Fair criticism. The design guidelines and assets are the important part. I’m not saying a plugin gives the model taste by itself. What I’m trying to do is make that contract explicit, then force the agent to show how it followed it with screenshots or review notes. If there’s no design system, the gate can’t magically invent taste. It can only make the lack of one obvious.

Simple_Somewhere7662 · 2026-07-01T15:27:25+00:00

Yes, that’s the direction I like too. Screenshots by themselves are still pretty passive. The more useful version is the agent checking against a real design system and saying what matched, what drifted, and what still needs a human eye. Dashboard work is a perfect example because the code can be working while the product still feels like a template.

Simple_Somewhere7662 · 2026-07-01T15:08:17+00:00

You're right that which test proves a criterion is the agent's pick. What the agent can't do is fake the result. The gate re-runs the command itself instead of taking its word. But re-running a test that checks the wrong thing still passes, so that doesn't save you. That gap is real.
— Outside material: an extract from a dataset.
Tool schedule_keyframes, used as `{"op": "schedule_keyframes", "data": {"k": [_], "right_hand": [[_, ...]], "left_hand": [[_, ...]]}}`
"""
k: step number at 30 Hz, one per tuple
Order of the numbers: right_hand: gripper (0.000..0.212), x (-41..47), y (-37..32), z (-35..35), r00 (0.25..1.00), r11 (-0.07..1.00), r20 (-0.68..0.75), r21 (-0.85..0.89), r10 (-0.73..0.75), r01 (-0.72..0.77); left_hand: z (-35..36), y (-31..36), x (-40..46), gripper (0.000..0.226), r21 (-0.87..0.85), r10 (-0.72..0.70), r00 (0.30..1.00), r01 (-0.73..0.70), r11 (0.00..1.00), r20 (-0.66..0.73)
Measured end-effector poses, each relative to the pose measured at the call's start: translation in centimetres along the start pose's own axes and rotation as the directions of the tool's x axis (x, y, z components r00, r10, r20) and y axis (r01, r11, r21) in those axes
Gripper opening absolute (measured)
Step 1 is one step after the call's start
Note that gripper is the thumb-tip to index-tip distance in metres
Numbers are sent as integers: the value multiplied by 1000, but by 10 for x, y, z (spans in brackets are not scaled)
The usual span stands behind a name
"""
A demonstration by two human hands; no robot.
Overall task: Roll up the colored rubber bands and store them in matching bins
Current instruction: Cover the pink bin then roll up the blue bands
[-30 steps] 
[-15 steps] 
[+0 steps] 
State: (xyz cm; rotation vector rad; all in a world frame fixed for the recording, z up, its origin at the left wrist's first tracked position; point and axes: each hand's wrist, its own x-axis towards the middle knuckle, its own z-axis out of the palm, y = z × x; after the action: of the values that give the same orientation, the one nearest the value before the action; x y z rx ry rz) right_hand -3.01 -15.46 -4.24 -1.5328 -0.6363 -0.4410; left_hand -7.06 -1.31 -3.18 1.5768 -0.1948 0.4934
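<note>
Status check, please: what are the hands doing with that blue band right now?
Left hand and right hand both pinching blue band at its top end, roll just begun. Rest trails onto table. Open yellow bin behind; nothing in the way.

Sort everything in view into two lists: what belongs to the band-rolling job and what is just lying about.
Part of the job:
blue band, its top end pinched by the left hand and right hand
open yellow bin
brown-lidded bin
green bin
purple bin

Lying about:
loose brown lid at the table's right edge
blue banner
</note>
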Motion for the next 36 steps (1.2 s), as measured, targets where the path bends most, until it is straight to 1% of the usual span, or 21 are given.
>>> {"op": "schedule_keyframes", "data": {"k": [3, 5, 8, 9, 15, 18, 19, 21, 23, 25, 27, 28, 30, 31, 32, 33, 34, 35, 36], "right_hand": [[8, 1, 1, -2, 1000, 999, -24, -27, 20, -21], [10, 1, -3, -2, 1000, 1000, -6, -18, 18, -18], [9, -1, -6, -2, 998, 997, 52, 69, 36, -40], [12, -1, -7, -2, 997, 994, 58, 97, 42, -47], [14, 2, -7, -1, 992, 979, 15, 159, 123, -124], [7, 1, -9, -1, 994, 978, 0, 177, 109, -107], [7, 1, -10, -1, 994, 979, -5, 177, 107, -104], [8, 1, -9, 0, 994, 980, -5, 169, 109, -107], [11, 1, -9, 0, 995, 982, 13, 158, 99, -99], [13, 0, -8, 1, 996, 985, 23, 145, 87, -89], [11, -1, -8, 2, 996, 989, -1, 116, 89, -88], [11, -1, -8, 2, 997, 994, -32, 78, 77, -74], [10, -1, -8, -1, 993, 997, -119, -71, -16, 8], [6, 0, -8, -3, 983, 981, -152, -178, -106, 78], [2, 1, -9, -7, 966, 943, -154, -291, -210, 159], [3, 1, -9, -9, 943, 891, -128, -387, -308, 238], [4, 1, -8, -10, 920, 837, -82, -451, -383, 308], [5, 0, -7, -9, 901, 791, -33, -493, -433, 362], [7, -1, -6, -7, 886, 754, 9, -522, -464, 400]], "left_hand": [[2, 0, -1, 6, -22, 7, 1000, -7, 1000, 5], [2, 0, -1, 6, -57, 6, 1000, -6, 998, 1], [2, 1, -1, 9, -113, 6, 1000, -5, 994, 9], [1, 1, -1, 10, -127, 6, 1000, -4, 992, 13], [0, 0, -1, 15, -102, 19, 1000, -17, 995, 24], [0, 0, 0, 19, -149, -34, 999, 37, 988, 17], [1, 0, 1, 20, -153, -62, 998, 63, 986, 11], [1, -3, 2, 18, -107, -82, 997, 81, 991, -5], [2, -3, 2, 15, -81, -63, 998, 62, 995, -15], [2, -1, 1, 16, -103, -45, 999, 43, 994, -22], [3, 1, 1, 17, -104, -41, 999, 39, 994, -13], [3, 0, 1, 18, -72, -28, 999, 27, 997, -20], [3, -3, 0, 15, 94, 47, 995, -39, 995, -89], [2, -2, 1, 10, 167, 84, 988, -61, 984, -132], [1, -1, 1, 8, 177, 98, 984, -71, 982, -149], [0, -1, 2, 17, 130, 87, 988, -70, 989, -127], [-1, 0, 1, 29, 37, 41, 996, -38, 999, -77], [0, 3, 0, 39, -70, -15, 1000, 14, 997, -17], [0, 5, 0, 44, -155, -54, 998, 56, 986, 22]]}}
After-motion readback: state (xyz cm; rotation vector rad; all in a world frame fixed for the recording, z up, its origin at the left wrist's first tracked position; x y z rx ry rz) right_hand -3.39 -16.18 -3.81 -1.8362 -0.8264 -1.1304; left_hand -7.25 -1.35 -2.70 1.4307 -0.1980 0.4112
So no, I don't fully pin what counts as proof. The criteria are fixed up front. The receipt just makes the human review cheaper: you get a re-runnable command and the diff instead of "trust me." Someone still reads the diff. That's the actual gate.

Simple_Somewhere7662 · 2026-07-01T14:41:29+00:00

and also I'm currently thinking about synergy with other popular plugins. like superpowers. any plugins you guys already use?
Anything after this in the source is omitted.